Dernière escale
par Banniange
Sous la blanche chevelure de l'onde vive,
Où se mirent les Néréides aux yeux si verts,
Dorment les ténébreux destriers des enfers,
Maintenant, vestiges d'épouvantes plaintives,
Galions assis sur le sable noir des abysses
Que les vents nocturnes animent en silence,
Frégates déchirées sur tant de laves lisses,
Que des volcans furieux ont expulsé en transe.
Ces cargaisons de visages ensevelis,
Ces regards de pieuvres accolées aux hublots,
Ces songes d'anémones vibrantes de nuits
Pour des mirages dorés qu’a brassé la faux!
Hier,ils affrontaient la tourbière des Sargasses
Où les lourds Léviathans mugissent dans les algues,
Les marées se meurent dans les larmes des vagues
Et des crabes géants étalent leur carcasse.
Au Cap Horn l'écume flagellait les vigies,
Des dauphins facétieux filaient vers les étoiles
Laissant aux rafales rudes le mât démis
Et des chairs tuméfiées qui roulaient sous les voiles.
Aux atolls moirés où grondent les chiens de mer,
Ils se baignaient dans des aurores d'émeraude
Et se hasardaient dans l'antre de la sorcière
Pour s'étourdir de la mélopée du rhapsode.
Près des Hébrides, le phare des disparus
Hurla en souffrance le nom maudit des Dieux,
Ils virent, démentiel, dériver en ces lieux
Le vaisseau fantôme aux figures éperdues.
Mais bientôt emportés vers les sombres rivages
De cette île où la mort souffle dans les cyprès
Et des chants lugubres convoquent les naufrages,
Sous la voûte éclairée de vitraux embrasés,
Le roc des sirènes, insane cathédrale
D'ossements édifiés pour une éternité,
Les appelait comme la voix de leur passé
Qui exerçait sur eux un prestige infernal.
Comme en un miroir aux images tourmentées
Ils virent défiler leur jeunesse fragile,
Voulurent s'emparer de toutes ces années
Mais les sortilèges s'effacèrent, futiles.
Ils errèrent longtemps ainsi que des épaves!
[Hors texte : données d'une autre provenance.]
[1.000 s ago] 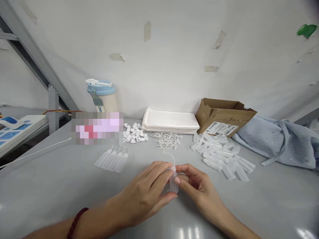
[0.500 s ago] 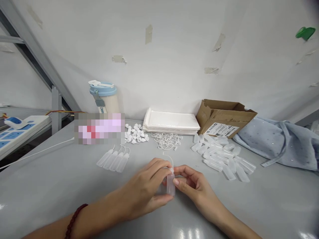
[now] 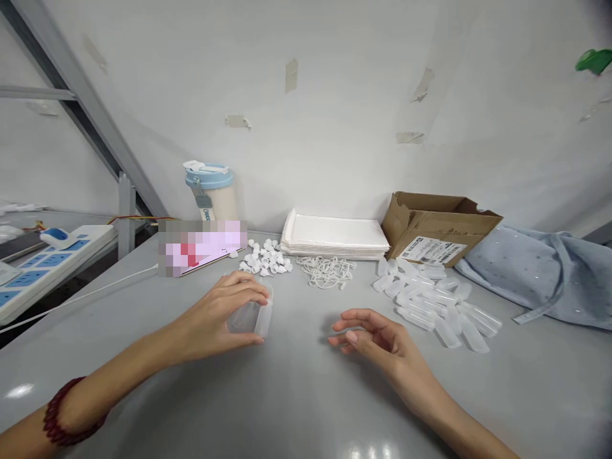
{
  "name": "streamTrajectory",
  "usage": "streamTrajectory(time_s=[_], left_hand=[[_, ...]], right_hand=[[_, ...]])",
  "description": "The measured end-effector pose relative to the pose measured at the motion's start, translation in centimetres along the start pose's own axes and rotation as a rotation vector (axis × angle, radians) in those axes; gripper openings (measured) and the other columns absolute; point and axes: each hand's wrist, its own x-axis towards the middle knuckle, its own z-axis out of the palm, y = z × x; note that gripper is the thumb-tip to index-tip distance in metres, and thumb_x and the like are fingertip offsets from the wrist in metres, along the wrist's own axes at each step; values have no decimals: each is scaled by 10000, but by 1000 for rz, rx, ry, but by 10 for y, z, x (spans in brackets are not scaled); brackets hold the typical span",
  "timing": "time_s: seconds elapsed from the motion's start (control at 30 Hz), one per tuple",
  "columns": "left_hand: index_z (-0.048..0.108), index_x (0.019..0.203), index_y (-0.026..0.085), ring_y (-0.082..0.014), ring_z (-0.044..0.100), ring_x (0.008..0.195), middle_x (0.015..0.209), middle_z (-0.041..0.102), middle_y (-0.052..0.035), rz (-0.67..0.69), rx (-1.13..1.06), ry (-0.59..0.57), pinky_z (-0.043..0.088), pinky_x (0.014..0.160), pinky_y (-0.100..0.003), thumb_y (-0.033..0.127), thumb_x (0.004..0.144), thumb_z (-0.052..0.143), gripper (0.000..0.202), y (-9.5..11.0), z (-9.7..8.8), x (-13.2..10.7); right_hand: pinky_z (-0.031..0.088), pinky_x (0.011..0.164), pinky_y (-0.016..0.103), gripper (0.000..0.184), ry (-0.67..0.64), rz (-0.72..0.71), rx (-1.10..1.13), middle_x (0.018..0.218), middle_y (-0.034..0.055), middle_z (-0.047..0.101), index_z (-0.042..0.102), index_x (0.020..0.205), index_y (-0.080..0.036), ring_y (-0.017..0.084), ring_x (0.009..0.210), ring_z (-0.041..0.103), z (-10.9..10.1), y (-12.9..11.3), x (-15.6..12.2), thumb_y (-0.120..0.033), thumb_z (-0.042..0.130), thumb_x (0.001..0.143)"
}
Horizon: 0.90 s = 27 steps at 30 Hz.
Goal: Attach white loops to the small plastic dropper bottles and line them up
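Small translucent dropper bottles [image 3: 251, 314] lie in a short row on the grey tabletop [image 3: 296, 395], left of its middle, and the left hand [image 3: 222, 317] rests over them with fingers curled down around the row, thumb low at the near side. Whether the fingers actually pinch one bottle or only cover the row cannot be told; most of the row is hidden under the palm. The right hand [image 3: 377, 335] hovers just above the bare surface to the right, well apart from the left, its fingers loosely curled and holding nothing. A dark red bracelet [image 3: 60, 414] circles the left wrist.

Behind the left hand, toward the far edge, sits a heap of small white caps [image 3: 266, 258], and beside it a tangle of thin white plastic loops [image 3: 327, 271]. A stack of white sheets [image 3: 335, 233] lies against the wall behind these. To the right, a pile of empty clear bottles [image 3: 437, 299] spills from in front of an open cardboard box [image 3: 437, 226], near the right hand but not touching it. A blue-grey cloth [image 3: 540, 271] is bunched at the right edge. A blue-lidded tumbler [image 3: 213, 191] stands at the far left by the wall. A white power strip [image 3: 43, 255] rests on a neighbouring surface beyond the left edge.
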Motion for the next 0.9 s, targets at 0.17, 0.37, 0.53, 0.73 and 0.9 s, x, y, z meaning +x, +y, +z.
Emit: streamTrajectory(time_s=[0.17,0.37,0.53,0.73,0.9], left_hand=[[585,1047,247,-233,432,1157,1132,616,-25,-43,-17,-103,380,977,-357,406,733,699,370,-14,-7,2],[579,1099,263,-248,404,1200,1163,595,-27,-87,-72,-140,366,993,-360,398,721,701,419,-18,-9,3],[570,1120,258,-255,394,1214,1174,585,-35,-98,-72,-158,359,999,-368,399,717,700,447,-20,-11,2],[549,1121,262,-250,370,1235,1200,572,-27,-77,-36,-175,349,1013,-386,384,731,693,434,-21,-10,1],[544,1117,251,-259,371,1233,1218,552,-45,-52,-34,-158,357,1008,-394,400,725,700,447,-16,-12,2]], right_hand=[[531,754,328,264,43,-14,-25,976,74,690,633,961,-195,216,846,695,-3,2,4,-397,652,791],[530,693,319,306,95,-18,-16,937,81,702,628,991,-186,201,764,696,-6,4,7,-400,667,776],[530,673,328,317,114,-32,-23,925,90,704,634,978,-172,198,721,691,-8,4,8,-406,671,767],[535,647,319,318,131,-36,-40,930,96,702,629,978,-168,191,704,686,-10,5,9,-402,668,767],[548,631,322,306,184,-109,-154,921,99,695,610,980,-166,191,702,682,-19,3,12,-410,622,795]])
Tout le long des brisants au grouillement d’empouses,
Des lunes ensanglantées jetaient leurs ventouses,
Des trombes vermeilles s'accrochaient à l'étrave.
La peur au ventre, ils se réfugiaient dans la cale,
Prostrés et suppliant le secours de leur Père…
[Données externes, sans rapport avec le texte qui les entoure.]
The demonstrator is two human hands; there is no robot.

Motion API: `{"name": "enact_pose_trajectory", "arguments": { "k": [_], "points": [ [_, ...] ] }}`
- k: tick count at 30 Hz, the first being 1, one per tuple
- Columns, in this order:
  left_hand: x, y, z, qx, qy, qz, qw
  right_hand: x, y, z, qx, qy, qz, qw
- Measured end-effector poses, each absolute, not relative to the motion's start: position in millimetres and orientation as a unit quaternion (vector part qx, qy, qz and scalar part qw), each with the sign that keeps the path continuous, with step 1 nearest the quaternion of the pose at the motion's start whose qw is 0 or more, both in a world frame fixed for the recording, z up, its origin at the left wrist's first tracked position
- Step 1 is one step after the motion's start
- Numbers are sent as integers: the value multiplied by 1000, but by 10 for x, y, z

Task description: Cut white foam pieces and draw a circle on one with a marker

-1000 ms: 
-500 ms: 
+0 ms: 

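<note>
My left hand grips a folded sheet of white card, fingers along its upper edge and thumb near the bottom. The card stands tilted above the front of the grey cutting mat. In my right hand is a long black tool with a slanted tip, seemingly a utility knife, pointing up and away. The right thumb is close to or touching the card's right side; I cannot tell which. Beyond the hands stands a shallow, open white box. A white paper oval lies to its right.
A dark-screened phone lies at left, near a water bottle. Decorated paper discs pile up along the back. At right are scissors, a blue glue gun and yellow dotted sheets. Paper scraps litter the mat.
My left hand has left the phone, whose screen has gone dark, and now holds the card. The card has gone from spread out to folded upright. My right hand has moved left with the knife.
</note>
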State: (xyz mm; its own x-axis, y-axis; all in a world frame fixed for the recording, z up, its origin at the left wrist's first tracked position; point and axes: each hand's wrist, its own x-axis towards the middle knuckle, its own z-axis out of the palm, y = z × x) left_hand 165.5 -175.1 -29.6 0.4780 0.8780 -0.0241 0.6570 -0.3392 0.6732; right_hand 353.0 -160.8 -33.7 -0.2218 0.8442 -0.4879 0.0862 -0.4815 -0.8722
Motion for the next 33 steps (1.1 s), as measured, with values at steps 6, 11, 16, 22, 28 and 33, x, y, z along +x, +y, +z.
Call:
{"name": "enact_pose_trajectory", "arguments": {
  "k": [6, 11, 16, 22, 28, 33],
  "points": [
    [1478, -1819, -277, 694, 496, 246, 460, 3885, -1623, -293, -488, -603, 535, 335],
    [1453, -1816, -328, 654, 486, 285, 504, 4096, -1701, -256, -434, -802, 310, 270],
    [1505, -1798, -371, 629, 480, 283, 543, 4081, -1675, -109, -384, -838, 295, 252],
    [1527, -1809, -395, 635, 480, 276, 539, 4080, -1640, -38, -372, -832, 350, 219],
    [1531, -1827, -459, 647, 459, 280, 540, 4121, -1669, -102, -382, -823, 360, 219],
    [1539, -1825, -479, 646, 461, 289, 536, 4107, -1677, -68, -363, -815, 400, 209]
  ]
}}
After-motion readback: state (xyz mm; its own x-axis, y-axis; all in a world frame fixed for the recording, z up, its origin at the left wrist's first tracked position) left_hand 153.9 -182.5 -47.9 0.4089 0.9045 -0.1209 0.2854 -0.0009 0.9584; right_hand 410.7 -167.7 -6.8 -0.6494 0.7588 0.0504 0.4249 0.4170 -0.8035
Une lame féconde exauça leurs prières
Enfin les transporta vers leur dernière escale.
La lagune enchantée et ses nuages d’ambre,
Que des battements d'ailes dispersaient au loin,
Enivra leurs âmes avec le suave pampre
Pour qu'ils en oublient ce funeste destin.
Les Quarantièmes Rugissants et leur crinière
De tornades et de tonnerre les écrasèrent,
Ils sombrèrent dans les eaux glauques du Léthé
Serrant avec fureur des pépites fanées .
En vain, ont-ils vécu de grandes aventures,
Des poussières d'étoiles logent dans leurs yeux,
Au fond des gouffres surnagent leurs moisissures,
Reliques dérisoires de rêves radieux.